Get Started

Get Started with the AI Tools for Linux*

ID 766885
Date 8/11/2024
Public

Get Started with the AI Tools

The following instructions assume you have installed the AI Tools software. Please see the AI Tools page for installation options.

Follow these steps to build and run a sample with the AI Tools:

  1. Configure your system.
  2. Build and Run a Sample.

NOTE:
Standard Python installations are fully compatible with the AI Tools.

No special modifications to your existing projects are required to start using them with these tools.

Components

The AI Tools include:

  • PyTorch* Optimizations from Intel: Intel is one of the largest contributors to PyTorch, providing regular upstream optimizations to the PyTorch deep learning framework that provide superior performance on Intel architectures. The AI Tools Selector includes the latest binary version of PyTorch tested to work with the rest of the tools, along with Intel Extension for PyTorch, which adds the newest Intel optimizations and usability features.
  • TensorFlow* Optimizations from Intel: TensorFlow has been directly optimized for Intel architecture, in collaboration with Google*, using the primitives of Intel® oneAPI Deep Neural Network Library (oneDNN) to maximize performance. The AI Tools Selector provides the latest binary version compiled with CPU-enabled settings, along with Intel Extension for TensorFlow, which seamlessly plugs into the stock version to add support for new devices and optimizations.
  • Intel® Neural Compressor: Reduce model size and speed up inference for deployment on CPUs or GPUs. The open source library provides a framework-independent API to perform model compression techniques such as quantization, pruning, and knowledge distillation.
  • Intel® Tiber™ AI Studio: Intel Tiber AI Studio is a full-service machine learning operating system that enables you to manage all your AI projects from one place.
  • Intel® Extension for Scikit-learn*: A seamless way to speed up your Scikit-learn application using the Intel® oneAPI Data Analytics Library (oneDAL).

    Patching scikit-learn makes it a well-suited machine learning framework for dealing with real-life problems.

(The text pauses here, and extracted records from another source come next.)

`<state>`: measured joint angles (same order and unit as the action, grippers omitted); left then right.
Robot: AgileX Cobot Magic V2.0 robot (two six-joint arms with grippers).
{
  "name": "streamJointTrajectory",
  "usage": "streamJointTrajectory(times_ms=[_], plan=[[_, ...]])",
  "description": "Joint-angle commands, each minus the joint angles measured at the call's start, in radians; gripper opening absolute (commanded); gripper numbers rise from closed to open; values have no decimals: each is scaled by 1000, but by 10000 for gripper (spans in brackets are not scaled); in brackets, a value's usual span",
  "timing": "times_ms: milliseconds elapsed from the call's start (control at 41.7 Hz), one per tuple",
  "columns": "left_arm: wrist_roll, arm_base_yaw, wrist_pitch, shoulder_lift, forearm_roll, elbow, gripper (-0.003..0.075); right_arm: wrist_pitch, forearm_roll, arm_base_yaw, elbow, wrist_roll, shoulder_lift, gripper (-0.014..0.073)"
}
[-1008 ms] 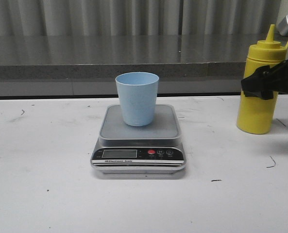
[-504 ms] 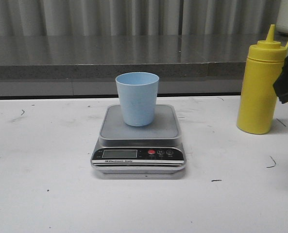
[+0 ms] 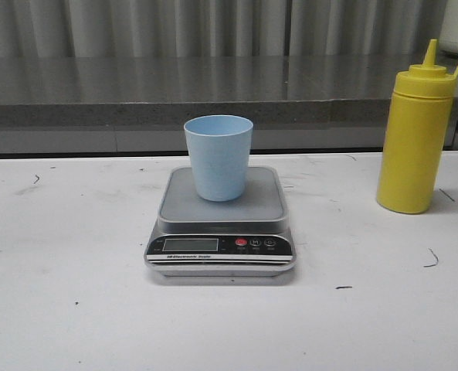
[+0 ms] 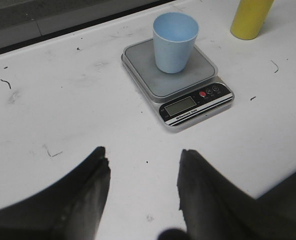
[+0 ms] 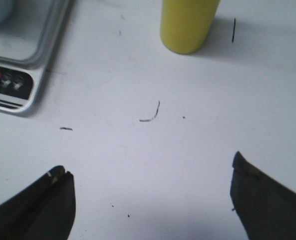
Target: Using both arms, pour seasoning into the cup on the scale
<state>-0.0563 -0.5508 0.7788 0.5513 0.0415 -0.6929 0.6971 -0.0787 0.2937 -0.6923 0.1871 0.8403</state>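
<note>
Pictured on the white tabletop point(image 3: 74, 309): pale blue cup point(image 3: 218, 157) upright at the middle of the scale point(image 3: 219, 224) platform, yellow seasoning bottle point(image 3: 414, 139) upright well to the right, tethered tip off the nozzle. Left gripper point(image 4: 143, 175) low over bare tabletop, jaws spread, nothing between them. Right gripper point(image 5: 150, 192) likewise spread wide and empty, bottle base ahead of it. Neither arm visible from the front. Risks from here, as a judgement: tall narrow bottle easily toppled by an off-centre approach; smooth round sides prone to slipping in a loose pinch; light cup likely to slide or tip off the platform if nudged; open nozzle liable to spill before reaching the rim
</note>
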Motion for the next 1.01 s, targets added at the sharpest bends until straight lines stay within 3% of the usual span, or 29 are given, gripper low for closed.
streamJointTrajectory(times_ms=[0,360,624,696,888,984], plan=[[-3,-5,-72,2,-1,-28,313,-29,5,0,-34,-34,-109,645],[-3,-5,-72,2,-1,-28,313,199,-41,0,-34,-52,-386,645],[-3,-5,-70,2,-1,-28,312,214,-51,0,-33,-52,-410,624],[-3,-5,-70,2,-1,-28,289,214,-51,0,-33,-52,-410,546],[-3,-5,-70,2,-2,-28,95,216,-51,0,-33,-52,-410,136],[-3,-5,-70,2,-2,-28,-6,216,-51,0,-33,-52,-410,-25]])
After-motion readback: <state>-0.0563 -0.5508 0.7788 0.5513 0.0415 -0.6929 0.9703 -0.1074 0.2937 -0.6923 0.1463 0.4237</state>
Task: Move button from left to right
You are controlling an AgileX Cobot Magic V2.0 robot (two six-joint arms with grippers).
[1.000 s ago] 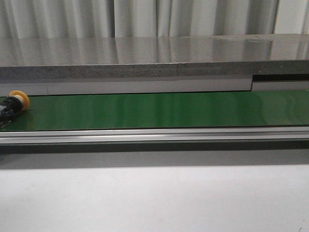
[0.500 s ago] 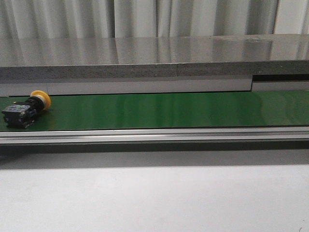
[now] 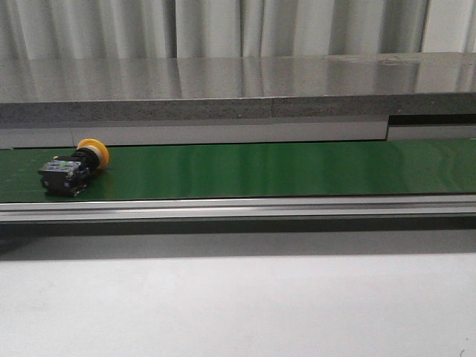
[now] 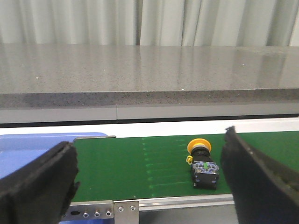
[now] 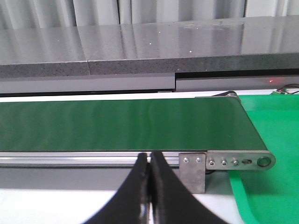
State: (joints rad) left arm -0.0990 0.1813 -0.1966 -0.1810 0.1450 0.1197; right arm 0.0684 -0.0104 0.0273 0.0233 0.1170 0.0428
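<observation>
While the button (image 3: 74,169) rides the green belt (image 3: 282,169), you have nothing to grip yet, so start with what sits nearest you. Your left hand (image 4: 149,186) is spread wide, both dark fingers (image 4: 39,184) hanging apart on your side of the belt's near rail (image 3: 238,208), and the button shows in the gap between them, though well beyond them. Your right hand (image 5: 150,186) is pressed together and holds nothing, poised in front of the rail close to the belt's right end, where a green tray (image 5: 271,154) lies just past the roller.

Farther out, on the belt itself, the button lies on its side near the left end, yellow cap (image 3: 94,151) toward the far edge and black body toward the near edge. Half a second ago it lay closer to the left end, and a second ago it was only just entering the front view, so the belt is carrying it rightward. That means the transfer looks barely begun, with most of the belt's length ahead.

Beyond the belt, the grey stone ledge (image 3: 238,89) and pale curtain (image 3: 238,26) stand unchanged.
</observation>
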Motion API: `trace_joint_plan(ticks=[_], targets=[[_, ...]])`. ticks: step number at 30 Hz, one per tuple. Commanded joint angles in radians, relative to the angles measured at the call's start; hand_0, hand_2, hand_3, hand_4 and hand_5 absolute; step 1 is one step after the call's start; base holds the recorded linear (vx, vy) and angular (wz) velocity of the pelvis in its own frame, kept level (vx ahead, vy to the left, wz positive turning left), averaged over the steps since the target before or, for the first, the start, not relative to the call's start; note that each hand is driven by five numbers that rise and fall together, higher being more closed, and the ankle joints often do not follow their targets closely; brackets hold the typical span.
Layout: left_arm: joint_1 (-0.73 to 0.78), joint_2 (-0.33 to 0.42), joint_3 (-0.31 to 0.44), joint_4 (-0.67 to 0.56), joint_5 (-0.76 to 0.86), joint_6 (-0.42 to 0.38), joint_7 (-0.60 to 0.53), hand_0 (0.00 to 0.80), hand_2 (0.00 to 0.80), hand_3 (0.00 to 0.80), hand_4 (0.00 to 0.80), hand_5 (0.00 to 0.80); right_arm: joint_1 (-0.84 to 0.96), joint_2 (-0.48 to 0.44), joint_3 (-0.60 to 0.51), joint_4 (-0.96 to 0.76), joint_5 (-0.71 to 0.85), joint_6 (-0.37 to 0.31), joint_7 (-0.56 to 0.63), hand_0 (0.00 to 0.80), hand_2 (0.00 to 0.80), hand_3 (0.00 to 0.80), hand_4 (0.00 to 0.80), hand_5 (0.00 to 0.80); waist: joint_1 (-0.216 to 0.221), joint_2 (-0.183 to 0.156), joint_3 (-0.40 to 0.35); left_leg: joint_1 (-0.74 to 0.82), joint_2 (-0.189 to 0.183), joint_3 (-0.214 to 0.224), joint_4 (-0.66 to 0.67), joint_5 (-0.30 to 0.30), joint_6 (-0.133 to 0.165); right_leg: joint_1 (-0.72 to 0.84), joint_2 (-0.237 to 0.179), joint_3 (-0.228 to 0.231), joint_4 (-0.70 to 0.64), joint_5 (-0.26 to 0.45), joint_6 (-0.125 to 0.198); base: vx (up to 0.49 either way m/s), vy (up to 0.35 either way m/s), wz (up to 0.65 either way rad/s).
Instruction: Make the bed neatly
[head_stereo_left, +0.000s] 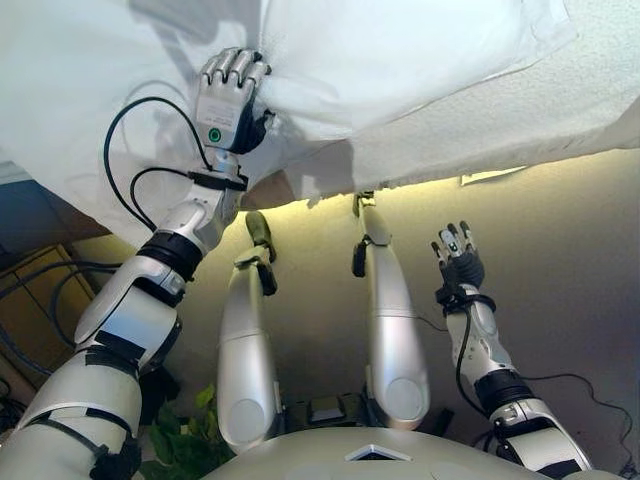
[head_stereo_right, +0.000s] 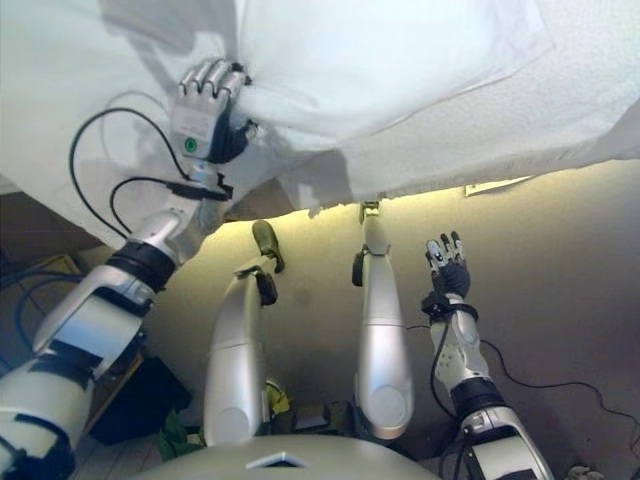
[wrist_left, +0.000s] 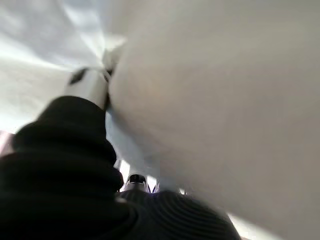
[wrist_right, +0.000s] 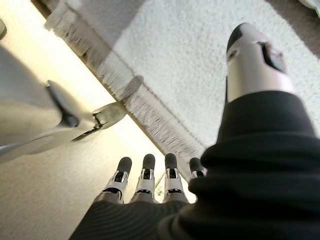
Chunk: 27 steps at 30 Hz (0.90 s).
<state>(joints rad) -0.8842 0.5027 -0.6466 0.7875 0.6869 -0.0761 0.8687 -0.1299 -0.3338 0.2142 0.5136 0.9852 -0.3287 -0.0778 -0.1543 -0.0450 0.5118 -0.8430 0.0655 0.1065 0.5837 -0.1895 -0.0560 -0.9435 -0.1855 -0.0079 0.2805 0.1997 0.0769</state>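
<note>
A white pillow (head_stereo_left: 400, 50) lies on the bed, over a white textured bedspread (head_stereo_left: 520, 120) with a fringed edge (wrist_right: 145, 107). A smooth white sheet (head_stereo_left: 70, 100) covers the bed to the left. My left hand (head_stereo_left: 232, 95) is at the pillow's lower left corner, with fingers curled over the edge and the thumb beneath. In the left wrist view the thumb (wrist_left: 87, 87) presses into the white cloth. My right hand (head_stereo_left: 458, 258) hangs open and empty below the bed's edge, over the floor, with fingers (wrist_right: 145, 172) straight.
The bed's edge runs across the middle of the view, with beige floor (head_stereo_left: 570, 270) below it. Brown boxes (head_stereo_left: 30, 300) and a green plant (head_stereo_left: 185, 430) stand at the lower left. A small paper tag (head_stereo_left: 490, 176) sticks out under the bedspread.
</note>
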Motion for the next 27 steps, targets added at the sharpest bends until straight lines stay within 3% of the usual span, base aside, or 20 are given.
trace_joint_plan(ticks=[1,6,8,23,27], targets=[[0.034,-0.003,0.017,0.025,0.007,-0.005,-0.024,0.8,0.8,0.8,0.8,0.8,0.049,-0.06,0.006,-0.079,0.009,-0.039,-0.015,0.0,0.0,0.0,0.0,0.0,0.0,0.018,0.008,-0.055,0.019,-0.091,-0.105,0.208,-0.007,0.027,-0.051,0.016,0.159,-0.131,0.097,0.0,0.0,0.0],[0.046,0.002,0.027,0.023,0.019,-0.018,-0.025,0.8,0.8,0.8,0.8,0.8,0.06,-0.055,0.003,-0.071,0.013,-0.043,-0.005,0.0,0.0,0.0,0.0,0.0,0.005,0.022,0.008,-0.036,0.019,-0.094,-0.106,0.203,-0.004,0.043,-0.053,0.014,0.167,-0.137,0.094,-0.012,0.001,-0.02],[0.045,0.007,0.034,0.015,0.025,-0.016,-0.026,0.8,0.8,0.8,0.8,0.8,0.058,-0.054,-0.004,-0.073,0.013,-0.043,-0.001,0.0,0.0,0.0,0.0,0.0,0.004,0.021,0.008,-0.049,0.014,-0.09,-0.117,0.233,0.001,0.031,-0.055,0.012,0.152,-0.107,0.088,-0.064,-0.004,-0.04],[0.282,0.137,0.139,0.024,-0.02,-0.128,-0.125,0.8,0.8,0.8,0.8,0.8,0.109,-0.062,-0.087,0.038,-0.002,-0.005,0.057,0.0,0.0,0.0,0.0,0.0,0.048,0.048,0.008,0.318,0.011,-0.09,-0.235,0.225,-0.014,0.405,-0.103,-0.046,0.057,-0.12,0.092,0.063,0.022,-0.02],[0.374,0.153,0.165,0.003,-0.028,-0.142,-0.159,0.8,0.8,0.8,0.8,0.8,0.125,-0.061,-0.116,0.088,-0.002,-0.002,0.085,0.0,0.0,0.0,0.0,0.0,0.069,0.061,-0.039,0.38,0.003,-0.095,-0.266,0.214,-0.012,0.473,-0.12,-0.06,0.023,-0.121,0.097,0.116,0.026,0.03]])
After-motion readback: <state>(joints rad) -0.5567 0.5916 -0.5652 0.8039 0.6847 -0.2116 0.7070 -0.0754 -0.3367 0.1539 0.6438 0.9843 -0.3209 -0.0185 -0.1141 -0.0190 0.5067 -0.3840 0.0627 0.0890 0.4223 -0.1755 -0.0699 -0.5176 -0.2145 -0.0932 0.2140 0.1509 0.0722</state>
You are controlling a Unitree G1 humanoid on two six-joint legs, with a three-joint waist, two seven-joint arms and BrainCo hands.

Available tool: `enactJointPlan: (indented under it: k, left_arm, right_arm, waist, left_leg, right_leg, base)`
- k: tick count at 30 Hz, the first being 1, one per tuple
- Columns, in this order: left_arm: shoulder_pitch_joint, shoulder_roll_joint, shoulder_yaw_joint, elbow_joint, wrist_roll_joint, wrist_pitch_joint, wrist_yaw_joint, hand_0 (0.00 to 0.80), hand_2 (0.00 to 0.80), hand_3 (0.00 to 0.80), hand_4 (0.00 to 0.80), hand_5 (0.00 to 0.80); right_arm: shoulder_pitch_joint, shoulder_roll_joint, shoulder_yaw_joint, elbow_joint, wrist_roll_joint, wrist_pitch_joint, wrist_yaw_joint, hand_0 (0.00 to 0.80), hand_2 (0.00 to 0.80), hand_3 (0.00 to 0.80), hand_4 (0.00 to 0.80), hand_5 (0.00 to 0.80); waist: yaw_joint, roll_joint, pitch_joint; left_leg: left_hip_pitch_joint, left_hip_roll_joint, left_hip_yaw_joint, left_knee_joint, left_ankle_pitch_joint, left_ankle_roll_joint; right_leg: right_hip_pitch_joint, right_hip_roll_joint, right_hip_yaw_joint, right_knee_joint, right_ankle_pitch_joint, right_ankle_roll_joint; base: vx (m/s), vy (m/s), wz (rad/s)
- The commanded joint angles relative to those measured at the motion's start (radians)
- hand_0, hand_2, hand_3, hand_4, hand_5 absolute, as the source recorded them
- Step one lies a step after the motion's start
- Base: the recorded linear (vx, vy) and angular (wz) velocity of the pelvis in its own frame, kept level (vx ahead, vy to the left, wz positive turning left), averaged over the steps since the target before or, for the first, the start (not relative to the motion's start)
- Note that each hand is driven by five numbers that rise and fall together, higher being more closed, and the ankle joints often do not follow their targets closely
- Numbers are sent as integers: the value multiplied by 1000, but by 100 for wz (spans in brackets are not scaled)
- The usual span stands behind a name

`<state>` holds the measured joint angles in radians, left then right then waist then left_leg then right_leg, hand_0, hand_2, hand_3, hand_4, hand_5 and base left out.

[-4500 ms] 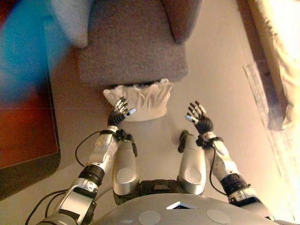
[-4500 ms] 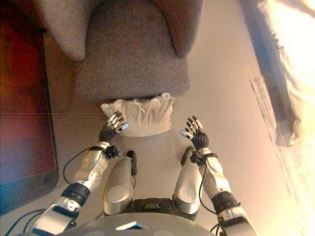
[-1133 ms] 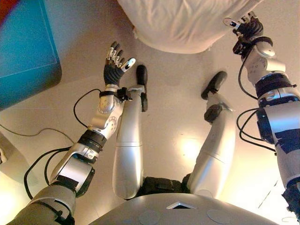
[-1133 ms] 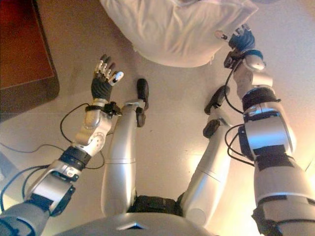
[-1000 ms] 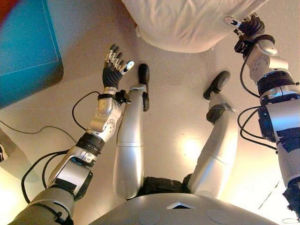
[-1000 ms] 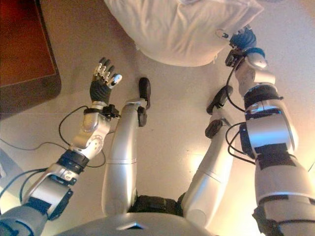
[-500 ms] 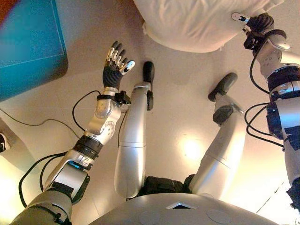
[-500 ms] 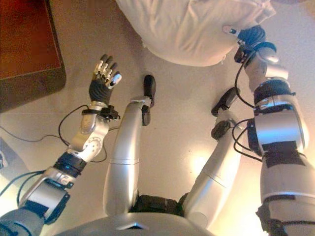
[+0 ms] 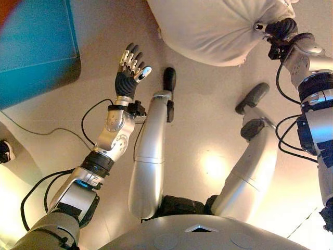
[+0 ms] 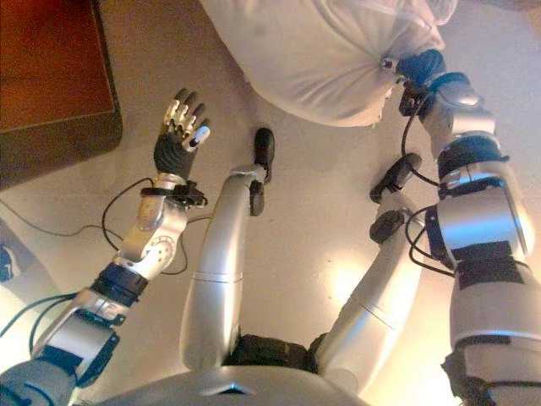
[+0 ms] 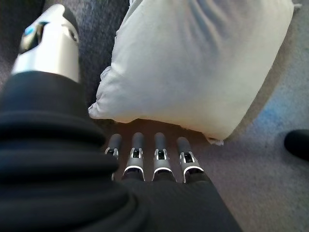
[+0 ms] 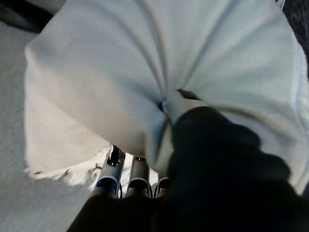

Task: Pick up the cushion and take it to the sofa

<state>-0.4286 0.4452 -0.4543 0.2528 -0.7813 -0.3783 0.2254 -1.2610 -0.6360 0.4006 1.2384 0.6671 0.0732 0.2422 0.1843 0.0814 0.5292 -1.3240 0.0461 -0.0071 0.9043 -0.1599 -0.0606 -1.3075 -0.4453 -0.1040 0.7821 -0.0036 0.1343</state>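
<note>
The white cushion [image 9: 218, 26] hangs off the floor at the top of the head views. My right hand [image 9: 279, 29] is at its right edge, shut on it. In the right wrist view the thumb [image 12: 183, 104] digs into the bunched cloth of the cushion [image 12: 96, 72] and the fingers [image 12: 112, 176] curl under it. My left hand [image 9: 128, 70] is held up, open and holding nothing, left of and below the cushion, apart from it. The left wrist view shows its straight fingers [image 11: 159, 162] with the cushion [image 11: 203, 63] beyond them. No sofa is in view.
A low reddish-brown table [image 10: 51, 76] with a dark edge stands at the upper left. Beige floor [image 9: 208, 130] lies below the cushion. A small dark object [image 9: 4, 152] sits at the far left edge.
4.5 s ago the cushion lay on the floor against the grey sofa; now it is lifted. In the last second my right thumb has pressed in, bunching the cloth. The camera has moved.
</note>
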Motion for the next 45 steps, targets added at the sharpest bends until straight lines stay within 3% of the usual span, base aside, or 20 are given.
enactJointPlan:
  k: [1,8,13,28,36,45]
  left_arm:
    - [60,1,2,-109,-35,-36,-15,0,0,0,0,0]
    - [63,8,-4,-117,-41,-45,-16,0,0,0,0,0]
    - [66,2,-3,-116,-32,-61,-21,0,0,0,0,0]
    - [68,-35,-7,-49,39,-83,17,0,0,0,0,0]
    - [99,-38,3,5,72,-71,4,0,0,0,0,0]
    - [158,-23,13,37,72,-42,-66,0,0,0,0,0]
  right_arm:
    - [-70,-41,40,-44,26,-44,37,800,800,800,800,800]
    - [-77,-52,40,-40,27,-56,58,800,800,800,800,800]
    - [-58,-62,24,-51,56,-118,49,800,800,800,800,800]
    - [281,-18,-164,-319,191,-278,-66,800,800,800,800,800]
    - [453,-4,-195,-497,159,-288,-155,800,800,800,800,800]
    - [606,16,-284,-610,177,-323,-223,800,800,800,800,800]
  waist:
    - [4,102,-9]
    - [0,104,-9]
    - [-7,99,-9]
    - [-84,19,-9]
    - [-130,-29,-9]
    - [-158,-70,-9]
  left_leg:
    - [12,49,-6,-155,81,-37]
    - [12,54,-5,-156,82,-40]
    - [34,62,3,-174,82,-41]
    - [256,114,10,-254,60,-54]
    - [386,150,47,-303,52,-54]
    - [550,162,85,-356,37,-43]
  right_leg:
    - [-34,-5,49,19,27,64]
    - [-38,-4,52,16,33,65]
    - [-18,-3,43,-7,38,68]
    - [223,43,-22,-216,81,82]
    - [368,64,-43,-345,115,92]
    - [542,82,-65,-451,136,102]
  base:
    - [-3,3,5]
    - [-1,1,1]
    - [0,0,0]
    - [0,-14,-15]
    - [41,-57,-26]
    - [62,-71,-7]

  • Intel® Optimization for XGBoost*: This well-known machine-learning package for gradient-boosted decision trees includes seamless, drop-in acceleration for Intel® architectures to significantly speed up model training and improve accuracy for better predictions.
  • Modin*, which enables you to seamlessly scale preprocessing across multi nodes using this intelligent, distributed dataframe library with an identical API to pandas. This distribution is only available by Installing the AI Tools with the Conda* Package Manager.
  • OpenVINO™ Toolkit: Convert and optimize models trained using popular frameworks like TensorFlow and PyTorch. Optimize and deploy with best-in-class performance across a mix of Intel CPUs, GPUs (integrated or discrete), NPUs, or FPGAs.
  • Intel® Gaudi® Software: Efficiently map models developed using PyTorch and TensorFlow onto Intel Gaudi AI accelerators. The software suite includes a graph compiler and runtime, a Tensor Processor Core (TPC)* kernel library, firmware and drivers, and developer tools for custom kernel development and profiling.